» Task brief
An exact copy of the data is needed, one that excludes all pictures.

» Data segment
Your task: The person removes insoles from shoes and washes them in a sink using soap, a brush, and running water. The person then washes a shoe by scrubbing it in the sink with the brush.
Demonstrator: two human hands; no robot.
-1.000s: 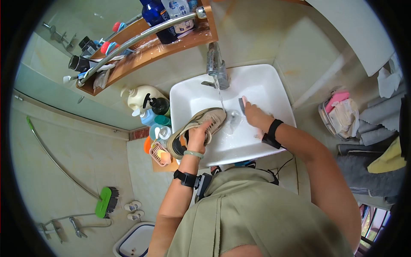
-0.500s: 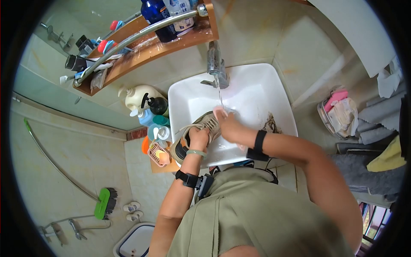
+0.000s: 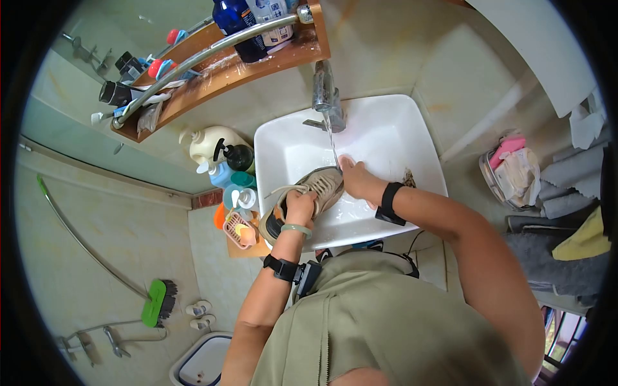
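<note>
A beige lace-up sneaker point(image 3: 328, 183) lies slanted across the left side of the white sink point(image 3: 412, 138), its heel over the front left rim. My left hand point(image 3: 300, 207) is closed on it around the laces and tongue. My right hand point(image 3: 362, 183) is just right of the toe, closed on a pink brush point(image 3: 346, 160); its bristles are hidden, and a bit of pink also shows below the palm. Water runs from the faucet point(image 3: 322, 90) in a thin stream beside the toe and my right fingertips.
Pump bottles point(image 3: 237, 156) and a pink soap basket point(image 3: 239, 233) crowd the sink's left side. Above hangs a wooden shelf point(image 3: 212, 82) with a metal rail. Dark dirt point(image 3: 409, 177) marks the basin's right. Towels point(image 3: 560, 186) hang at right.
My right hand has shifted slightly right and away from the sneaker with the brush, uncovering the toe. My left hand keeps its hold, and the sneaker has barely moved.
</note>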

» Result of the exercise
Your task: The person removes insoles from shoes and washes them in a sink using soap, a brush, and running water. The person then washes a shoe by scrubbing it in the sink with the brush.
Demonstrator: two human hands; no robot.
-1.000s: 
-0.500s: 
+0.000s: 
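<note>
A beige lace-up sneaker point(image 3: 328, 183) lies slanted across the left side of the white sink point(image 3: 412, 138), its heel over the front left rim. My left hand point(image 3: 300, 207) is closed on it around the laces and tongue. My right hand point(image 3: 362, 183) is just right of the toe, closed on a pink brush point(image 3: 346, 160); its bristles are hidden, and a bit of pink also shows below the palm. Water runs from the faucet point(image 3: 322, 90) in a thin stream beside the toe and my right fingertips.
Pump bottles point(image 3: 237, 156) and a pink soap basket point(image 3: 239, 233) crowd the sink's left side. Above hangs a wooden shelf point(image 3: 212, 82) with a metal rail. Dark dirt point(image 3: 409, 177) marks the basin's right. Towels point(image 3: 560, 186) hang at right.
My right hand has shifted slightly right and away from the sneaker with the brush, uncovering the toe. My left hand keeps its hold, and the sneaker has barely moved.
</note>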

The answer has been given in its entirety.